Material provided:
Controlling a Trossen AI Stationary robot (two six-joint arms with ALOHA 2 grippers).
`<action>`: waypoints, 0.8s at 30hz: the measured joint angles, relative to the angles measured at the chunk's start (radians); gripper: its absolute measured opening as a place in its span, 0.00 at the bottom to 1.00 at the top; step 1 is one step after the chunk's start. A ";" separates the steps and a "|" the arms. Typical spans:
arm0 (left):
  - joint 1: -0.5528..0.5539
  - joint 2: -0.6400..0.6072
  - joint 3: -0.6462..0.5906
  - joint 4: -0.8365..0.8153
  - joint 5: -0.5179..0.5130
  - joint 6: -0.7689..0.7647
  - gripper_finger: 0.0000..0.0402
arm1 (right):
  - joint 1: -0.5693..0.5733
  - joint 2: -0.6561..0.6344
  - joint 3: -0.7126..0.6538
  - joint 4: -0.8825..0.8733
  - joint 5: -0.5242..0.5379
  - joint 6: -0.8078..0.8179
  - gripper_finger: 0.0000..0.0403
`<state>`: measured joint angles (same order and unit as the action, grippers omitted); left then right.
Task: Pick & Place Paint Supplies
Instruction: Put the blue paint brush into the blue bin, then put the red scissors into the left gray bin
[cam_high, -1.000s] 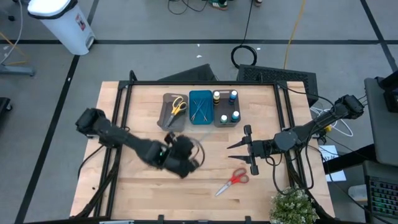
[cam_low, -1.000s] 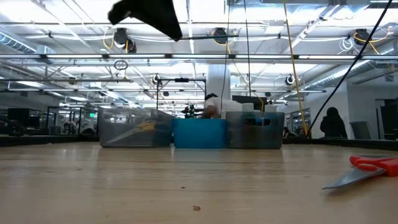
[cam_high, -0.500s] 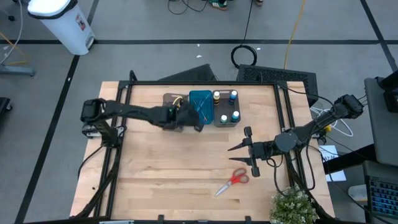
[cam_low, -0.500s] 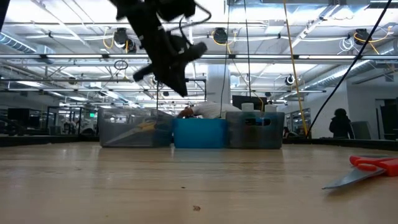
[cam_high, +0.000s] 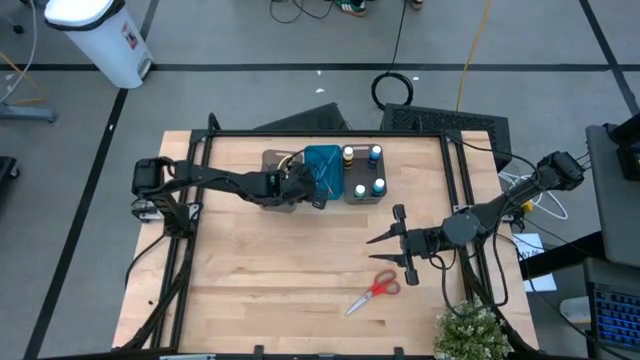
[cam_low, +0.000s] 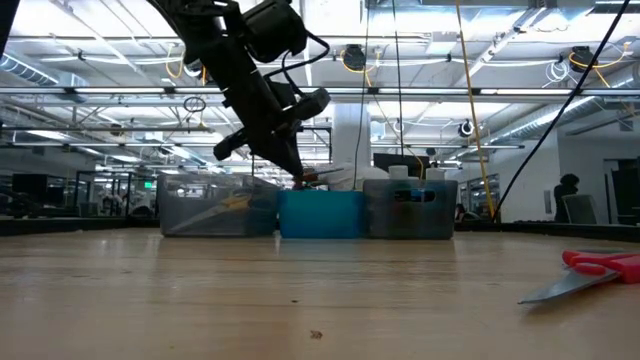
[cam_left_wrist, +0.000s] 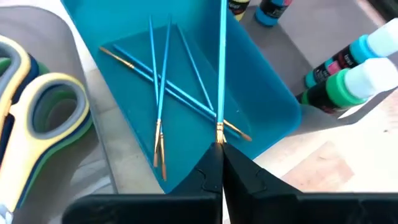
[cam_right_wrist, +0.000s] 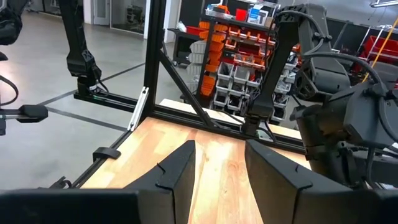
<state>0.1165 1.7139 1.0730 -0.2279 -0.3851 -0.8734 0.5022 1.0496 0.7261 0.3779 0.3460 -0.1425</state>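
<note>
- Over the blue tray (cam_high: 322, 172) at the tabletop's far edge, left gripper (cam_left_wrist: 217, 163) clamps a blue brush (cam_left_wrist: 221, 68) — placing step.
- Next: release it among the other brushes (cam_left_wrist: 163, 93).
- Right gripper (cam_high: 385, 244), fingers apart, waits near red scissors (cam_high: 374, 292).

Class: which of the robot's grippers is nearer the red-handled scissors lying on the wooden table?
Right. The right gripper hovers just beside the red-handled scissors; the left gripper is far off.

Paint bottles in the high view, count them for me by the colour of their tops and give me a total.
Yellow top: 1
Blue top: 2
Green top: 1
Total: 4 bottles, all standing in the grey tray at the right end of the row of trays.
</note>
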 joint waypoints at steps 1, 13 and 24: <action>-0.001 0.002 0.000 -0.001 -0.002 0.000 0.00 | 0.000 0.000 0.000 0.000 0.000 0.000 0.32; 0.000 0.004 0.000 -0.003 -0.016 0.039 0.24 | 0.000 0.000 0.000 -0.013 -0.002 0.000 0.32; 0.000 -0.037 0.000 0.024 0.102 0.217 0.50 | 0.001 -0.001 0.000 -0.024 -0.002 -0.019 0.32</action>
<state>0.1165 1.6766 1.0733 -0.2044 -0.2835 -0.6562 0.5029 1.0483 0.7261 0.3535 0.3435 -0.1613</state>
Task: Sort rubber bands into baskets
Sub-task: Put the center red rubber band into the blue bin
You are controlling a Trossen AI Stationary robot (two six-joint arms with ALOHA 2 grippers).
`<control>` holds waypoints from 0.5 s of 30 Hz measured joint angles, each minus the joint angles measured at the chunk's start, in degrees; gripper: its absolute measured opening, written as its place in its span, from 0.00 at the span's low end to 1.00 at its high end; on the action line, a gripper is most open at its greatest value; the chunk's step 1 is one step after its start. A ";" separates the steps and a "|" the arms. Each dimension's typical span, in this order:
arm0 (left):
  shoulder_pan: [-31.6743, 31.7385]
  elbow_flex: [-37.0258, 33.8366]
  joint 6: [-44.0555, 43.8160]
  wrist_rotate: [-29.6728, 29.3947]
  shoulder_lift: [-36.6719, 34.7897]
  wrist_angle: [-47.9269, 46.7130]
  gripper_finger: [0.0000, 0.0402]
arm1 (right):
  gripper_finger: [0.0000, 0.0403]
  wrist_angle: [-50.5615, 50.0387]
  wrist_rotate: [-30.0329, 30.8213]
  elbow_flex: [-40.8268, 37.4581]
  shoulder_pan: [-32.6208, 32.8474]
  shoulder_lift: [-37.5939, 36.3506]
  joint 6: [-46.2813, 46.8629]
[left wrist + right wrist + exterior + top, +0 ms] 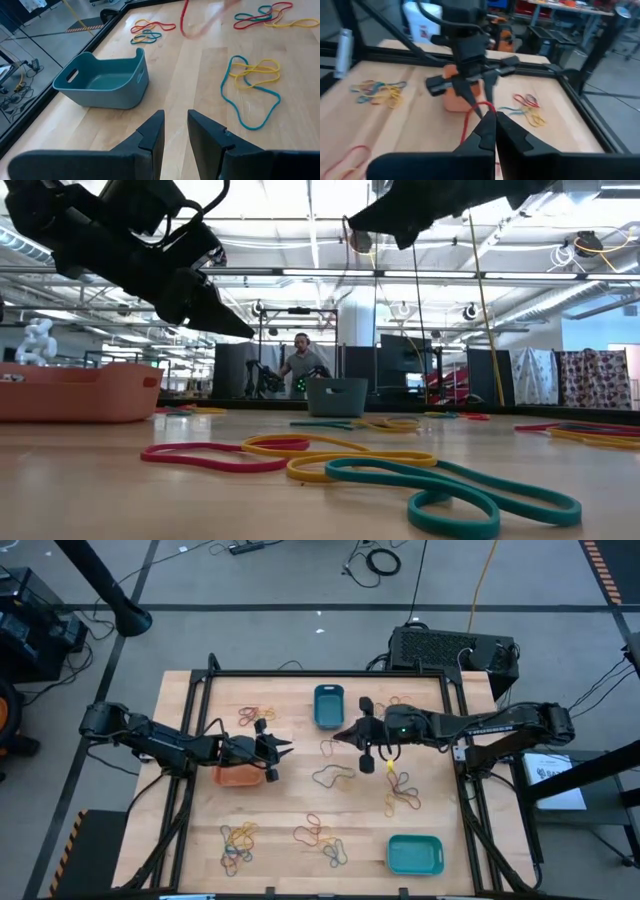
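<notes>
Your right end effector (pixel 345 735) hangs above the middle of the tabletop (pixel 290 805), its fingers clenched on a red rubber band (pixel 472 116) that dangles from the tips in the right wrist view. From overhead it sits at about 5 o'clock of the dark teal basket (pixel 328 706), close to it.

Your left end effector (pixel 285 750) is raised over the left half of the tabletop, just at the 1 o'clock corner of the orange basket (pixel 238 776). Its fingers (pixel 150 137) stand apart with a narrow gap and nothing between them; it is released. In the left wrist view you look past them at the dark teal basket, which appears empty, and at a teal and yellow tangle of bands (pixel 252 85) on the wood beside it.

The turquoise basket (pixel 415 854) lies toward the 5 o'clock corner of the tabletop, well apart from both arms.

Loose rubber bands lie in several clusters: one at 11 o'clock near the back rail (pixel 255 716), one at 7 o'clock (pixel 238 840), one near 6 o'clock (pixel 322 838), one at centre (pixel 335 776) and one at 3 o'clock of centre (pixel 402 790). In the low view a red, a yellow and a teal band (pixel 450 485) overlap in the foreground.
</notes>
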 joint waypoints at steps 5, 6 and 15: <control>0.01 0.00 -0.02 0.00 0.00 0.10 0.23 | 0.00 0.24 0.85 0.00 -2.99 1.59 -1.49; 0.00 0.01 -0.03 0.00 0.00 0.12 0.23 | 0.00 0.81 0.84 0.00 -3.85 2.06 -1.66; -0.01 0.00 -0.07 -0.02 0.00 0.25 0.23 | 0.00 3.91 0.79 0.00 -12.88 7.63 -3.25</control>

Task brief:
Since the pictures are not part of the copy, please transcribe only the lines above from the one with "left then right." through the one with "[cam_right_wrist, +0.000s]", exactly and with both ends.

Exercise response:
`<state>`: measured joint angles (same order and unit as the action, grippers omitted); left then right.
Task: Pick & Place Paint Supplies
Instruction: Put the blue paint brush into the blue bin, then put the red scissors into the left gray bin
[cam_high, -1.000s] 
[cam_low, -1.000s] 
[cam_high, -0.500s] 
[cam_low, -0.500s] 
[cam_high, +0.000s] 
[cam_low, +0.000s] 
[cam_left_wrist, +0.000s] 
[cam_right_wrist, +0.000s] 

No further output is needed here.